Waitrose claim 5 million shoppers per week, so if it is random, 2250 people will be checked 4 out of 5 times
This is why I shop at Farm Foods.
None of this pretentious nonsense.
going with 1 in 10
You think they check 1 in 10 ? No way.
I got some reduced bangers at Morrisons a while ago which wouldn't scan so the checkout lass got a manager type over, he had a few goes at inputting the very vague barcode number but in the end said, 'here, take the bloody things or we'll be here all day'
🙂
Up here on sunny wirral, we dont have a need for a Waitrose, we all get food delivered, to dangerous to go shopping, we might meet a tory
So what is the probability of being randomly checked 4 times in 5 visits ?

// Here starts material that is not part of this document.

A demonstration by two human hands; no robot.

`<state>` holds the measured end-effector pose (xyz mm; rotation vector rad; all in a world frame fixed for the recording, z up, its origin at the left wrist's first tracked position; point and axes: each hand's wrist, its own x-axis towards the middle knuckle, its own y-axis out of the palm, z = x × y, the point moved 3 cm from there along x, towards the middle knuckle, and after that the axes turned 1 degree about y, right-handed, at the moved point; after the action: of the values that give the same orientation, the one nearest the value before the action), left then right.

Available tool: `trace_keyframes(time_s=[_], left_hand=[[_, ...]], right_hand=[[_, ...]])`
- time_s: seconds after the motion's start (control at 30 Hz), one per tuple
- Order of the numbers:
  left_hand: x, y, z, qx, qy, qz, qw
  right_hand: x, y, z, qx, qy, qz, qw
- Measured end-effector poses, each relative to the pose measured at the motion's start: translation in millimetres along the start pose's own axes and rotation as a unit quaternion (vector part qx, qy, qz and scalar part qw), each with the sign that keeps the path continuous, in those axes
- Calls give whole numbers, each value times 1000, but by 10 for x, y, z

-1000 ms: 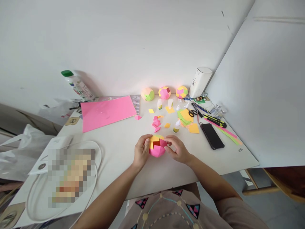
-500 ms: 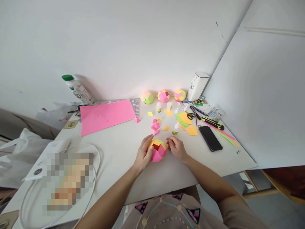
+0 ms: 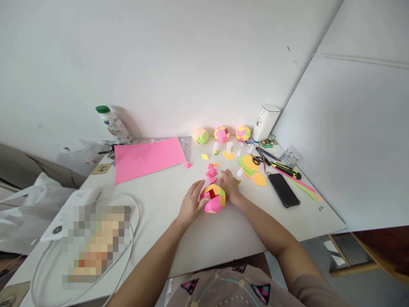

Considerably less than the chances of successfully navigating an asteroid field or surviving a direct attack on an Imperial Star Destroyer...
probably.
"You think they check 1 in 10 ? No way."
The Guardian says 1 in 200.
But it's not fair to compare that with 4 out of 5 because they scan people who can't work the machines more often.
20 year old Saab when I park at Waitrose. Anyone have an older rot box with which they terrorise the aspirant classes?
You were in Lidl, unless this happened in more than one Lidl
S’why I can’t afford Waitroses innit, cos I”m fick as shit, me.
Aahh..supermarket sport.. it's a great game ..I'm a lowly Tesco shopper who self scans and have had my fair share of security checks ..but what's even more fun is the " security shopper " ..easy enough to spot as they put totally random things in their trolley and I love playing the game with them as they are never too far away checking to see that you scan everything ..a quick double back on an aisle you have already been in to return an " unwanted " item puts them in a right tizzy ..especially if the other half stays put..
It ends with a smile and a wink near the end of the shopping as you let them "know " they have been rumbled...
It only happens occasionally but always amuses when it does ..
security shopper
?
Wrreely?
I’ve heard of mystery shoppers, but never security shoppers..🤷♂️
The only people I bumped into in CW Waitrose were those Banker Types buying Chablis... and me, buying Chablis..
Down in lowly SarfCarst Waitrose (used to be a co-op and retained the staff) it gained a reputation for being the only “decent” shop to shop in and gathered glitterati from the nearby Hamble View set, complete with mahoosive SUV’s and silly low sports cars with ginormous doors.. until the locals parked really closely and dinged the doors of thier vehicles.. now it seems they just get Ocado to deliver because I’ve seen hundreds of them round my way.
Glad it’s there though, far moar civilised.
Its got an Iceland next door, just for balance 😱
Bikebouy ..I may have just invented the "security shopper " name ..but couldnt really think of any other way to describe them ..they do exist though and maybe it was easier to say that they form part of an instore security team ..
Expullum Patronus!
I use Capon adLibitum
Though why do we bother when bearnecessities has already closed this shit down ?
I can confirm Waitrose do indeed have unmarked security self scan polis operating in store. Not every store , every day though.
I may have just invented the “security shopper ”
Good description, I always thought “someone” was employed to follow “suspects” around the store, but you’ve titled them perfectly 👍
S’pose it’s just like when the tannoy reverberates into action and the coded message “can Ingrid from underwear please come to till 9 or Mrs Jones to cauliflowers, Mrs Jones to cauliflowers please bring package”
Datkindafing.. 😱
I'm always escorted around my local Waitrose by a security guard. Our's is full of the some of the most loathsome, self entitled wazzocks I've ever encountered. Especially in the car park. I do like their pasties though.
" in my 15 year old Subaru…"
Proper old money, or pikey, or anywhere in between...
But none of this Range Rover on tick chavness!